Three of those vessels were almost entirely crewed by Russian or Ukrainian fishermen.
Sealord has spent $80 million on a new boat which allowed it get rid of one of those vessels, and it is predominantly crewed by Kiwis.
The company has just given notice on one of the two remaining charter boats, which will leave at the end of this year.
Sealord's board has indicated support for another New Zealand owned and crewed boat, the last of the foreign-owned and crewed vessels will go some time in the next three years.
"At that point of time, we will be fishing with vessels that we own with predominantly Kiwi fishers," he said.
"Specifically, the industry is short of marine fishing engineers and factory engineers.
"And it's just a matter of getting enough people into the bottom end to train and to ensure that boats can go to sea with enough people.
"If we can keep them for three years, then typically they stay."
Specifically Covid has hit the company's bottom line by $3m or $4m this (September) financial year from a labour perspective. He said there was potential to take another $2m to $4m financial hit yet before the year is out.

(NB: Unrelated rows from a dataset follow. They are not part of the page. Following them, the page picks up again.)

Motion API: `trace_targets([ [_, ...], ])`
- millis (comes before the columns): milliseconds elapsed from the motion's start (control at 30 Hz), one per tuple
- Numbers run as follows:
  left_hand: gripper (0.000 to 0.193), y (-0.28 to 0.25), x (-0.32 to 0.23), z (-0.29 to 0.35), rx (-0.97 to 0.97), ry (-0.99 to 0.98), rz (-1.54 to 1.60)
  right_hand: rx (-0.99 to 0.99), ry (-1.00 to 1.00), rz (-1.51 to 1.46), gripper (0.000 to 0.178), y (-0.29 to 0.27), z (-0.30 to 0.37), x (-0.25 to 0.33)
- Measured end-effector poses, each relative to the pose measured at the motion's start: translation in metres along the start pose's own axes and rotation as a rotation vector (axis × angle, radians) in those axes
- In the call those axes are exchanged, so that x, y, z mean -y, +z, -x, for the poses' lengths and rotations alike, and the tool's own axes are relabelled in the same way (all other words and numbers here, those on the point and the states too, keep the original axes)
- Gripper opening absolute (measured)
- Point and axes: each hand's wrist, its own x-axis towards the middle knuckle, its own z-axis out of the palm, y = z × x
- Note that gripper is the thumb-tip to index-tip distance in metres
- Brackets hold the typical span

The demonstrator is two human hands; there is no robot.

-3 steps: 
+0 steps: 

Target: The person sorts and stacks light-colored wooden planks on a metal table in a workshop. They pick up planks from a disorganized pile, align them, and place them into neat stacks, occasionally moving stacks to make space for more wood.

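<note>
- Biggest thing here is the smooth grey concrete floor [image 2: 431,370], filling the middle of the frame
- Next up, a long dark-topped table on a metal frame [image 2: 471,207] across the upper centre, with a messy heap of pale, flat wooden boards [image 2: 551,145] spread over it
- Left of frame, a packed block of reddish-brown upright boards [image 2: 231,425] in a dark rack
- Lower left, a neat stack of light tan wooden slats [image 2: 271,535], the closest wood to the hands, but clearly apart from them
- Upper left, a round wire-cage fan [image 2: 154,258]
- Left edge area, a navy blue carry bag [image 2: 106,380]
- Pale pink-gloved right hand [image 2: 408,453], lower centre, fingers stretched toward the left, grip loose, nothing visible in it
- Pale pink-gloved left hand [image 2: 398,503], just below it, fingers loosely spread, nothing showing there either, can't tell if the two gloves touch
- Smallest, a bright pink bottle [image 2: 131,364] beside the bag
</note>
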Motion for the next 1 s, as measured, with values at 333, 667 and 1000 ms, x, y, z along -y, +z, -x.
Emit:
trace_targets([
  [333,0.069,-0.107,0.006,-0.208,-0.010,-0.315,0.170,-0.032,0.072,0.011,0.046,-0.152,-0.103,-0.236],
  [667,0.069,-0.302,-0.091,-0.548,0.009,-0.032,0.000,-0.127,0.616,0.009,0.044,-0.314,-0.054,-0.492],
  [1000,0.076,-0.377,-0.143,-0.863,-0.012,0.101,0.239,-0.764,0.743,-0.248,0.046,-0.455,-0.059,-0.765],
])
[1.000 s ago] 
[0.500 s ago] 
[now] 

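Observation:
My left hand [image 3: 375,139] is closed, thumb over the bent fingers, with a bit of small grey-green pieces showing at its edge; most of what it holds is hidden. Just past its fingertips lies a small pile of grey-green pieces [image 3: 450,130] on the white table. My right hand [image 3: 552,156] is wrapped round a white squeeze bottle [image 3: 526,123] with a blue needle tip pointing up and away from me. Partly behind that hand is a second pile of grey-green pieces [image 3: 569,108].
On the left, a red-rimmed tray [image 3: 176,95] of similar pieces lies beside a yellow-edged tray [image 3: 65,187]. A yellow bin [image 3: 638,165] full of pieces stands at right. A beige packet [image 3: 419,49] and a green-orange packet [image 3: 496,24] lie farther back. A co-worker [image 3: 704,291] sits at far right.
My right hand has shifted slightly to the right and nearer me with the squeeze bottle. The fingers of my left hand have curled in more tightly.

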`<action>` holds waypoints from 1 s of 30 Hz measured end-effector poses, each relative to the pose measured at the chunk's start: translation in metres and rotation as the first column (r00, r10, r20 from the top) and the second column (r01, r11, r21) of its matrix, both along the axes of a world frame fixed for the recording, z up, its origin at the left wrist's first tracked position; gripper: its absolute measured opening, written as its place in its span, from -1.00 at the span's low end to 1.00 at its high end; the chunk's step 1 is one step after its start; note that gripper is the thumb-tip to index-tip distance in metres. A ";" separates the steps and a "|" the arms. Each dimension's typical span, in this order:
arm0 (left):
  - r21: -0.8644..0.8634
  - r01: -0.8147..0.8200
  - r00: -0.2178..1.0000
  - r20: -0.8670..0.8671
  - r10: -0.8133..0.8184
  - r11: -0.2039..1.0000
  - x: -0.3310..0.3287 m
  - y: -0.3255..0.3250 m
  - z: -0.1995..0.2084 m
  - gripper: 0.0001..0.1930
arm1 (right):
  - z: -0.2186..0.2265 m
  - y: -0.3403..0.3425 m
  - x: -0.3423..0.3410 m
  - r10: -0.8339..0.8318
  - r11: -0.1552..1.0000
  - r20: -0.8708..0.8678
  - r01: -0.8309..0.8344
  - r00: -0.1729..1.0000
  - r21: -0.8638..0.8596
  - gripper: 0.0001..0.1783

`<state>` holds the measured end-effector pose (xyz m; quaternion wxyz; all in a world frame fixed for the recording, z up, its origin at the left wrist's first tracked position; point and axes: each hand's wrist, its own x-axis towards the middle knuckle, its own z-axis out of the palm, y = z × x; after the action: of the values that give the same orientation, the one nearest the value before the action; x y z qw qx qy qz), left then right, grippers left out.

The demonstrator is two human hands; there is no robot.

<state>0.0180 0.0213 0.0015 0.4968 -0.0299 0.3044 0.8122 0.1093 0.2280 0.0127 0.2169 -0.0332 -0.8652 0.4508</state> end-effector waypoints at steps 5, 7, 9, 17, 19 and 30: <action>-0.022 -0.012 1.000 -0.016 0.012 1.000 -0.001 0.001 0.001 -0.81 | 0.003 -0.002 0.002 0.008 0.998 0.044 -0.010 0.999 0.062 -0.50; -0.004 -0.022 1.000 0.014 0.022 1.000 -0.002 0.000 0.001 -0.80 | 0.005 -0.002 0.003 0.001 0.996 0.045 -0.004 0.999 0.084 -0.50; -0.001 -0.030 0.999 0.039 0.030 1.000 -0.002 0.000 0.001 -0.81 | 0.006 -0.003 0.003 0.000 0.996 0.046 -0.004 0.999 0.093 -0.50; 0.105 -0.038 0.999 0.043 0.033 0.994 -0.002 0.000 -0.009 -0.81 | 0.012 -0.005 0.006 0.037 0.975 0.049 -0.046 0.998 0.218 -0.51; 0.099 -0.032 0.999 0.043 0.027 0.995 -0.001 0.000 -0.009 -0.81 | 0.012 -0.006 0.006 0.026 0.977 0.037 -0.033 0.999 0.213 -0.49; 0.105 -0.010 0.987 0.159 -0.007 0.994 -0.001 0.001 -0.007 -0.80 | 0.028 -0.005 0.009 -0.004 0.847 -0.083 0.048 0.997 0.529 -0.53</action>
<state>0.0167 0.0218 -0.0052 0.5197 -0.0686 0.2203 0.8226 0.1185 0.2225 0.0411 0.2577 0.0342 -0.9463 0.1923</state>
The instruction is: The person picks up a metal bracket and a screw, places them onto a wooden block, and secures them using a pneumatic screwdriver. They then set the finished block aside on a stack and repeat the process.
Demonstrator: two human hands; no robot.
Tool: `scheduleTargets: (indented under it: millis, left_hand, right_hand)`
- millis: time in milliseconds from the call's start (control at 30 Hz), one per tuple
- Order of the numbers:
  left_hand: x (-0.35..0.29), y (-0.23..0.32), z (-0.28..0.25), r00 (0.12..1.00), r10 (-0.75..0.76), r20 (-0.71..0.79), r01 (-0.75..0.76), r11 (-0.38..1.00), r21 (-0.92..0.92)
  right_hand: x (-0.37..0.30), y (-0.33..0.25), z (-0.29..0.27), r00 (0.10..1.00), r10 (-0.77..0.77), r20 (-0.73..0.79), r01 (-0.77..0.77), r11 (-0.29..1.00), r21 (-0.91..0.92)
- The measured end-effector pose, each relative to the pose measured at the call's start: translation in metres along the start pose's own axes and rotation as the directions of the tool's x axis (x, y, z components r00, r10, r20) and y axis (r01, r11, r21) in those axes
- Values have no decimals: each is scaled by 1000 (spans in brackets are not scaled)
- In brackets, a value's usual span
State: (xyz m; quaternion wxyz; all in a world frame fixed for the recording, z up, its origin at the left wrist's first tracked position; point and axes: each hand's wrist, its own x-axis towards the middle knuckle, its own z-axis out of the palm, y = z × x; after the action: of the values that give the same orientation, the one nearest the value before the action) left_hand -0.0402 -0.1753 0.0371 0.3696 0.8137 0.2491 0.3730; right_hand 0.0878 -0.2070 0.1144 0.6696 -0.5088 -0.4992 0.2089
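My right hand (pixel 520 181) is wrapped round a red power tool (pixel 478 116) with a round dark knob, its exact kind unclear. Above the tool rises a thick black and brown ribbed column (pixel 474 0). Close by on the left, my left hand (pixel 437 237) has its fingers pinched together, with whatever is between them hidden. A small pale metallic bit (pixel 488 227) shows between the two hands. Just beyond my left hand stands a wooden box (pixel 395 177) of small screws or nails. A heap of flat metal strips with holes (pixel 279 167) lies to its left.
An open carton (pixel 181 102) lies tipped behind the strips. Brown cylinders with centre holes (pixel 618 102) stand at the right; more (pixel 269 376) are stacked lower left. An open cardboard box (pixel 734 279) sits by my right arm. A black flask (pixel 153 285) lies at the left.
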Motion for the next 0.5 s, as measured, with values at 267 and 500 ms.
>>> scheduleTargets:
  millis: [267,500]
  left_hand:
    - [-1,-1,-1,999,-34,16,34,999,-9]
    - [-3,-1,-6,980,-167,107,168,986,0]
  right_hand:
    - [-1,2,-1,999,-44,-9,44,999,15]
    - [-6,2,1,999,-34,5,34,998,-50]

Normally the company hires about 400 seasonal workers and so far has only been able to get 180.
Not enough people
NZX-listed Sanford is also finding it challenging to get people.
"In the past it has been able to supplement its workforce with people working holidays which clearly took a dive on the back of Covid," Sanford's chief people officer Karen Duffy said.
"For us, the burning platform is the immigration restriction.
"A lot of highly skilled people are returning to New Zealand, so we were able to attract people in the highly skilled roles.
"But certainly at the front end of the business, where we have needed to top up labour numbers with international people, that's a big pain-point for us."
Sanford's vessels are crewed predominantly by New Zealanders, but she says it remains difficult to attract people to roles at sea.
"So that is an ongoing opportunity to grow the industry."
She said Sanford's labour issues did not come down to the money being offered.
"There is just not enough people available for work."